La commission de l'Agriculture du Parlement européen se penche lundi sur la reprise ou la poursuite des négociations en trilogue concernant la « verdissement » de la politique agricole. Avec l’aide des services administratifs à Bruxelles, on dresse la liste des conséquences qu’aurait eues la proposition rejetée du Conseil des ministres.
Les négociations en trilogue entre le Parlement européen, la Commission européenne et les 27 ministres de l’Agriculture de l’UE sur le Green Deal dans la politique agricole de l’UE ont été bloquées vendredi matin, mais personne ne parle encore d’un échec. Les discussions ont été officiellement reportées. La plupart des réactions évoquent un « blocage » ou une « suspension ».

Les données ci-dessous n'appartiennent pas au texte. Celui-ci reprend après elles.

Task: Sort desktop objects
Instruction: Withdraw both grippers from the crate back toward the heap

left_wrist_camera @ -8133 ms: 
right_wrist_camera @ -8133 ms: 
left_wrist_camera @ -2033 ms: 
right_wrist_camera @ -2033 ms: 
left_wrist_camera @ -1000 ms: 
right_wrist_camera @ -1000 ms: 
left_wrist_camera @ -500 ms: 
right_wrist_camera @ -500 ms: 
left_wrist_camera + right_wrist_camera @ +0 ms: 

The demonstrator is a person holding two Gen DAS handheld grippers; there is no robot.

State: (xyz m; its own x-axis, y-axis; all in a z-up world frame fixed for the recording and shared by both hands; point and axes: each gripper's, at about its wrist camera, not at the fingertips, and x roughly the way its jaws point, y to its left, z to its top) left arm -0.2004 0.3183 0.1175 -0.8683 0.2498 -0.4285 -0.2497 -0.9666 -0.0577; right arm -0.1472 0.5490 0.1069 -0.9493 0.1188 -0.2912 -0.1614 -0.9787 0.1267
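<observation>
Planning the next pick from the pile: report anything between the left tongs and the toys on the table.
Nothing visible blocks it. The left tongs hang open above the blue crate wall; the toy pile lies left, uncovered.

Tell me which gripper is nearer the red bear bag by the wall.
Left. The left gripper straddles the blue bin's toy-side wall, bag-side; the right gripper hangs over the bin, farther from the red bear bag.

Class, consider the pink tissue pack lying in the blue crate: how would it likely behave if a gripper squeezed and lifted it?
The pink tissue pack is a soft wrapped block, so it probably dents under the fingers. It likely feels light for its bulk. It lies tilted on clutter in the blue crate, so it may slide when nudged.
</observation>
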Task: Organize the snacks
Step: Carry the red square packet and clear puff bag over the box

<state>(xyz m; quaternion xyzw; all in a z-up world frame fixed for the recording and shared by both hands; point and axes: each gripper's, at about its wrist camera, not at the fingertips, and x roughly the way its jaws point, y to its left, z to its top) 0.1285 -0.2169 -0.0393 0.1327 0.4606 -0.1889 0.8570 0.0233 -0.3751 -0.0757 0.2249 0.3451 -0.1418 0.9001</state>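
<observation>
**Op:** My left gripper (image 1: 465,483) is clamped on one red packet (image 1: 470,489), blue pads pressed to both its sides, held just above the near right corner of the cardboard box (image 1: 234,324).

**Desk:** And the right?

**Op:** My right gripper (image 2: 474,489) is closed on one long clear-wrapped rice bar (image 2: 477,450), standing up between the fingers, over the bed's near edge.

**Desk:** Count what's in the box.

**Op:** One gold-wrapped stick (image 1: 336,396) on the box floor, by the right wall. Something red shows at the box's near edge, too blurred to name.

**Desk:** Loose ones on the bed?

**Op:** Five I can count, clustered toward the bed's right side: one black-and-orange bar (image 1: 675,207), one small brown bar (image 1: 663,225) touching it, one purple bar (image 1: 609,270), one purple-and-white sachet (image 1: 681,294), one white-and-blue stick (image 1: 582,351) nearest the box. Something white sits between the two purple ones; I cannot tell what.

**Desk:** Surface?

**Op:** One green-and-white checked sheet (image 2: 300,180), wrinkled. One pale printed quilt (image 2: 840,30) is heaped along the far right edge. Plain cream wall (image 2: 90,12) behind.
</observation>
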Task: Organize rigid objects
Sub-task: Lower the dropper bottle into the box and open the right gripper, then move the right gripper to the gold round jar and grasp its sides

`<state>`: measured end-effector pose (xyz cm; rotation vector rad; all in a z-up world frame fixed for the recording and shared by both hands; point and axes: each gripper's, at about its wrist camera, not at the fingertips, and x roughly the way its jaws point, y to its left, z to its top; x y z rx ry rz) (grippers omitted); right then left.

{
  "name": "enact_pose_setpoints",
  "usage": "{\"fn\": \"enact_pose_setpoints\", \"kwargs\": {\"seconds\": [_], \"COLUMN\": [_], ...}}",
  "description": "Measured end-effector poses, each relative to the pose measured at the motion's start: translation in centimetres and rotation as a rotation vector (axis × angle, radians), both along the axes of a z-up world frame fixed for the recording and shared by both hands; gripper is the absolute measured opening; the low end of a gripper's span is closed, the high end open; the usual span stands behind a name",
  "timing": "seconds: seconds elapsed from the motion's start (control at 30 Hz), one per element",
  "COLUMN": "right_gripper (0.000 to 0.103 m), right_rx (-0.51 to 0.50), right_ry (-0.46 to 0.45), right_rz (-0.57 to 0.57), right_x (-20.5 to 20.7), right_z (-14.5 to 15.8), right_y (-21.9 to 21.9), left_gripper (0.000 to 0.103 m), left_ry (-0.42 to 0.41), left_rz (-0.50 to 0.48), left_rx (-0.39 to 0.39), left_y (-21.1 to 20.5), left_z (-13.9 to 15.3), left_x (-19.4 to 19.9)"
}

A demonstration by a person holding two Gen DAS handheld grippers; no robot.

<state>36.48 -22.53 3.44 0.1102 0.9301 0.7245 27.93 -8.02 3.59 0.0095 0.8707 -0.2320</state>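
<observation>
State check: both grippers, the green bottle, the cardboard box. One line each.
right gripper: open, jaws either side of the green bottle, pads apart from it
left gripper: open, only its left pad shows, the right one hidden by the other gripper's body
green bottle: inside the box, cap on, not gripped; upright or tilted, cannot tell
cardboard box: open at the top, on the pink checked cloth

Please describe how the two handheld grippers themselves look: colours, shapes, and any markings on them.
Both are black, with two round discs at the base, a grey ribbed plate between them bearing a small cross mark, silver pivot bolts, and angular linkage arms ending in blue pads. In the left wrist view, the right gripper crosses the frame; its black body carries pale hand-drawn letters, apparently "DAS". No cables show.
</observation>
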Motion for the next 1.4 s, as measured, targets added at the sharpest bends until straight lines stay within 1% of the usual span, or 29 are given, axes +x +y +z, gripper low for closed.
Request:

La Commission européenne espère que le Portugal, lors du Conseil de l’Agriculture des 28 et 29 juin, obtiendra une nouvelle marge de négociation des ministres de l’Agriculture. Si cela échoue, le Portugal devra transmettre le dossier à son successeur la Slovénie, ce qui risquerait d’entraîner un retard beaucoup plus important.
Le blocage est survenu à propos de la question du pourcentage de subventions de la PAC à allouer au Green Deal en agriculture : 20 % (comme la plupart des pays de l’UE le souhaitaient) ou 30 % (comme le Parlement européen et la Commission européenne le souhaitent).
Le compromis de 25 % avait été proposé plus tôt ce mois-ci par la présidence portugaise, ce qui était déjà « difficile à avaler » pour de nombreux pays de l’UE. Beaucoup d’eurodéputés ont d’abord réagi positivement.
Mais jeudi soir, le pot aux roses franco-allemand a été dévoilé : ces 25 % ne s’appliqueraient qu’en 2025, après deux années d’essai « volontaires », avec un seuil minimal de 18 %, et les fonds environnementaux non utilisés devraient tout de même rester dans le secteur (via le second pilier).
Cette dernière mesure a été considérée par les négociateurs du Parlement européen comme une nouvelle tentative des ministres de l’Agriculture de faire marche arrière ou de reporter. Ils ont rappelé que la verdissement des subventions agricoles avait déjà été annoncée en 2020, et que les ministres l’avaient déjà reportée et retardée de deux ans.
Le négociateur principal du Parlement européen Norbert Lins (D) a appelé le Conseil des ministres à retourner à la table des négociations. Il s’est montré très déçu que la présidence portugaise ait interrompu les discussions. « Cette décision est mauvaise pour tous nos agriculteurs et pour la protection du climat et de l’environnement. Les agriculteurs n’ont actuellement aucune certitude sur le calendrier et des mesures urgentes et nécessaires sont toujours reportées ».
La mise en place des programmes nationaux de la PAC risque également d’être bloquée dans les pays de l’UE.